Wet food is incredibly delicious for your little pooch. They will delight in the savory taste which boosts appetite. Wet food also has a higher amount of protein and moisture which are both very essential to your growing puppy.
Dry Dog Food
- Keeps your puppies teeth clean and tartar free
- Provides a carefully crafted, well-balanced diet
- Dry kibble keeps longer than wet food
- There is less moisture in dry kibble
- Many dry kibble foods contain fillers, artificial flavors, and preservatives
Wet Dog Food
- It is typically higher in protein
- It has a high moisture content
- It tends to be more savory
- Does not clean teeth
- It can get more expensive
There is also semi-moist dry dog food to give your puppy the best of both worlds. Add some moisture with delicious flavor—reap the benefits.
When to Switch from Puppy Food to Adult Food
It’s probably no surprise that the range is a little bit wide for transition and your dog to adult dog food. It might be a little bit tricky, especially if you have a mixed breed. Larger and giant size breeds typically need extra nutrition longer than miniature and toy breeds.
Toy breeds — Toy, teacup, and tiny breeds are generally dogs that are under 12 pounds when fully grown. You should naturally transition them from puppy food to adult dog food between 6-7 months of age.
Small breeds — Small breeds are considered dogs that range between 12 and 25 pounds fully grown. You can usually begin their transition between 9 and 11 months of age.
Medium breeds — Medium breeds typically weigh under 50 pounds as adults. It is safe to transition them between 12 and 14 months of age.
Large breeds — Large breeds fall between the range of 50 and 75 pounds fully grown. You can transition them from puppy food between the ages of 15 to 18 months of age.
Giant breeds — Giant breeds need puppy food longer than most because their bodies take longer to develop. As adults, they are generally over 75 pounds. You can begin transitioning them between 18 and 24 months of age.
Activity levels also say a lot about when to transition your dog. For instance, a spunky, energetic dog might need to be on puppy food longer than a more relaxed, lackadaisical dog. These estimates are just guidelines to give you a general idea.
If you’re uncertain about your dog’s genetic makeup, regular veterinary appointments should be able to give you a good clue exactly how your dog should be growing. After an examination, your veterinarian can tell you an approximate weight you can expect for your pooch.
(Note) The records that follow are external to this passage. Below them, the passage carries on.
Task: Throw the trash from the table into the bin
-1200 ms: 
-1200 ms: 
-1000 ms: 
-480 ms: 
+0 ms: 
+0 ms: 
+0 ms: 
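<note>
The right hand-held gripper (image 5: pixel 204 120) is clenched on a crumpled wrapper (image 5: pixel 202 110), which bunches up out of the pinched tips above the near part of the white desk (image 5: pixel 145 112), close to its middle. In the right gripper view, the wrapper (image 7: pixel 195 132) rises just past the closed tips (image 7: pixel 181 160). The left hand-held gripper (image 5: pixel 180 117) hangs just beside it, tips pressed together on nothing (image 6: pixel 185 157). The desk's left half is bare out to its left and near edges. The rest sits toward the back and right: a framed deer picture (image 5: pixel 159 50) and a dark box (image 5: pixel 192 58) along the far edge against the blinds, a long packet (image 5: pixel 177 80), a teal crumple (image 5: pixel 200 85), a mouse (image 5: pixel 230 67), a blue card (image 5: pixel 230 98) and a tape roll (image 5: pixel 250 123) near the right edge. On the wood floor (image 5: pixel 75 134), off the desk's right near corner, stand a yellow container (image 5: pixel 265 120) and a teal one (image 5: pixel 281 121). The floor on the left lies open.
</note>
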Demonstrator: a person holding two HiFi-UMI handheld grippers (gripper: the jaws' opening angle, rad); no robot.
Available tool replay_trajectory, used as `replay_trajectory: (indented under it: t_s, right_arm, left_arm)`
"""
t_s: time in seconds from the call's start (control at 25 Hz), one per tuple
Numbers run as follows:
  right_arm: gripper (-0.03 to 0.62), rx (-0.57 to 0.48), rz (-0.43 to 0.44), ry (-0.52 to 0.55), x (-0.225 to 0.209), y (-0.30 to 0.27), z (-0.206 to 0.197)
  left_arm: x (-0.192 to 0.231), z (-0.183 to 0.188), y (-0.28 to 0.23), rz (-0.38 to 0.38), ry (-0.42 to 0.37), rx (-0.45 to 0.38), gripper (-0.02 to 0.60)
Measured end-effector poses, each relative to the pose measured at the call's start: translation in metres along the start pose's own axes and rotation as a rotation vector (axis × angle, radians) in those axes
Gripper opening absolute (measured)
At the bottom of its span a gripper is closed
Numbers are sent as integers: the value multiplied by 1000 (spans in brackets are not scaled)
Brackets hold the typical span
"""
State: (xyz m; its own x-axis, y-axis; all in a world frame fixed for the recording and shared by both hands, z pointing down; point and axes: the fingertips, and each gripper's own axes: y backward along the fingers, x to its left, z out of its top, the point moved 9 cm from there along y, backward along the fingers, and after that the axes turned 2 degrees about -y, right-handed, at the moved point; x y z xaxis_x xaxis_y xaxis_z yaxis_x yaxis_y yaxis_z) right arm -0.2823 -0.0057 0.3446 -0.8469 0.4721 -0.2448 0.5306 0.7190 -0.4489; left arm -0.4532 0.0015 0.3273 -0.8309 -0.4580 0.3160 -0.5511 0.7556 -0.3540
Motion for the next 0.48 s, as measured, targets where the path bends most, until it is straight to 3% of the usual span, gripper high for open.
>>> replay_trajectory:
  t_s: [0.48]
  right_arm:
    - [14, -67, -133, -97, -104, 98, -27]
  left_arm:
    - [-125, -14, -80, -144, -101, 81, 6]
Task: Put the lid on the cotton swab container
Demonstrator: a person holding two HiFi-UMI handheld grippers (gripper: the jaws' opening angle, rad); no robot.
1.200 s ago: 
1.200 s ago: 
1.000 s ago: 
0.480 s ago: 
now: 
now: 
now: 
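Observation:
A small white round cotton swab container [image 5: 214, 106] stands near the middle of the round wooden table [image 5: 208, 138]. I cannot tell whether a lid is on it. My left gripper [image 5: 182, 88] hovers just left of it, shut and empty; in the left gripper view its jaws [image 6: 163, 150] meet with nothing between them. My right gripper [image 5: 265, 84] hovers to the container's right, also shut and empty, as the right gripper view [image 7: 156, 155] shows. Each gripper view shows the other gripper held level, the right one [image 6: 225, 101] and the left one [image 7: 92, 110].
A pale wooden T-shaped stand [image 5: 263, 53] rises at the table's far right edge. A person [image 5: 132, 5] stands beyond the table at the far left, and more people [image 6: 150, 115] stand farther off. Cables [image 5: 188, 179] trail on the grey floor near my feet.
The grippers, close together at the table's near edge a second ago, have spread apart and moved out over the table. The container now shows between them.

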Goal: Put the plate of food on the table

- Related Read: How to Change Dog Foods: Transitioning Your Dogs Diet
Conclusion: Puppy Feeding Chart
Giving your puppy a healthy start is the first step to a long, rewarding relationship. You want your dog to live their entire life with as few problems as possible. It would help if you gave them the appropriate building blocks to form a necessary foundation.
Remember, veterinary visits are so essential to let you know you’re the best pet parent you can be.